We always use an anuloplasty ring, nowadays mostly an open ring (Medtronic® Future-Band) predominantly to avoid systolic anterior motion. A closed ring (Edwards® Physio-Ring) was used only in the first patients of our series.
RESULTS: Between 8/2009 and 9/2012 we identified 156 patients (77 males, 19 patients with tricuspid valve repair) with mitral valve regurgitation (Carpentier Typ II) from 285 patients undergoing video-assisted minimally-invasive mitral valve surgery via right mini-thoracotomy.

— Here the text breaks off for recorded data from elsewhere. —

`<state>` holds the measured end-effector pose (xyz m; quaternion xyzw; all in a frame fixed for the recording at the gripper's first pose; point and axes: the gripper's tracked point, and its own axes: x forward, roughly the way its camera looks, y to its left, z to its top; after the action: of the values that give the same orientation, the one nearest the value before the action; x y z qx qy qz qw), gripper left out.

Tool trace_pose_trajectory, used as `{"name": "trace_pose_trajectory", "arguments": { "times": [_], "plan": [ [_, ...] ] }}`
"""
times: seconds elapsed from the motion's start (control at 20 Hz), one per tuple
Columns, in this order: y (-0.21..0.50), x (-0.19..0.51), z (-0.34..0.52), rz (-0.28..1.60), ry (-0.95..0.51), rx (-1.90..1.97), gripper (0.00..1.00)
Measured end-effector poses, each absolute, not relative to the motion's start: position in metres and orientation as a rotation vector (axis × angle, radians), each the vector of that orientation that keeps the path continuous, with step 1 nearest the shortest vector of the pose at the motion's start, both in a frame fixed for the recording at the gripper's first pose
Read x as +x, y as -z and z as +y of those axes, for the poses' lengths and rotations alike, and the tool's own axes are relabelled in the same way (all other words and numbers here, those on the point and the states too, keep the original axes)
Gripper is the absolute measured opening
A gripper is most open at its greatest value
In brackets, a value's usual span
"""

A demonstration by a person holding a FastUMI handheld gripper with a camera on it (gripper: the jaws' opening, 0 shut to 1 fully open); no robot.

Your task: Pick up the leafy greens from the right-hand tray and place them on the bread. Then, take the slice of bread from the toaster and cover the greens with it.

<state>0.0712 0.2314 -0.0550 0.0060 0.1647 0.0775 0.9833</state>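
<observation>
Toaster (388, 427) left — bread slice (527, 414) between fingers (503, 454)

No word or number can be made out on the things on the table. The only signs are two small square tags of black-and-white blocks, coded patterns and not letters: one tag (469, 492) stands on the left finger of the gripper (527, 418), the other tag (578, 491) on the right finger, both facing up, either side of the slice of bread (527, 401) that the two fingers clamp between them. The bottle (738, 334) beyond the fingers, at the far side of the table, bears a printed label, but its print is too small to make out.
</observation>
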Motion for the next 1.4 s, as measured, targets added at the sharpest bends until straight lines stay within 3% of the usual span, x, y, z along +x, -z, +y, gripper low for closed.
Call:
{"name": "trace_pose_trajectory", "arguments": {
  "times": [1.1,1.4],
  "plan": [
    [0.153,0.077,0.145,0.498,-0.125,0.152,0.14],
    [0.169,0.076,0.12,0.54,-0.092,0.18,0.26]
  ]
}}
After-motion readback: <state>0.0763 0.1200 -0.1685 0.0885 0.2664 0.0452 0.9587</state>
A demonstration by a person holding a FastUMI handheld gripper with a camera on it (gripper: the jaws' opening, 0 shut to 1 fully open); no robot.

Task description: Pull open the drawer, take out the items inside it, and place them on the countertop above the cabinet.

Using our standardized strategy, repair rate was 96% in all patients, 87% for the anterior prolaps (15 patients), 99% for the posterior prolaps (106 patients, P2-resection in 37 patients), 82% for the prolaps of the both leaflets (17 patients) and 100% for Barlow-syndrom (16 patients). A closed ring was used in 48 patients (mean size 32.3 ± 1.5 mm) and an open ring was used in 108 patients (mean size 32.7 ± 1.7 mm). Conversion to full sternotomy was necessary in 3 patients (1.9 %) and early mortality was 1.3 %.
CONCLUSIONS: We could show that a reconstruction of an insufficient mitral valve can be performed in the majority of patients in a minimally invasive, video-assisted technique. However, it is necessary to use a standardized strategy with restrictive use of leaflet resection and aggressive use of an open ring.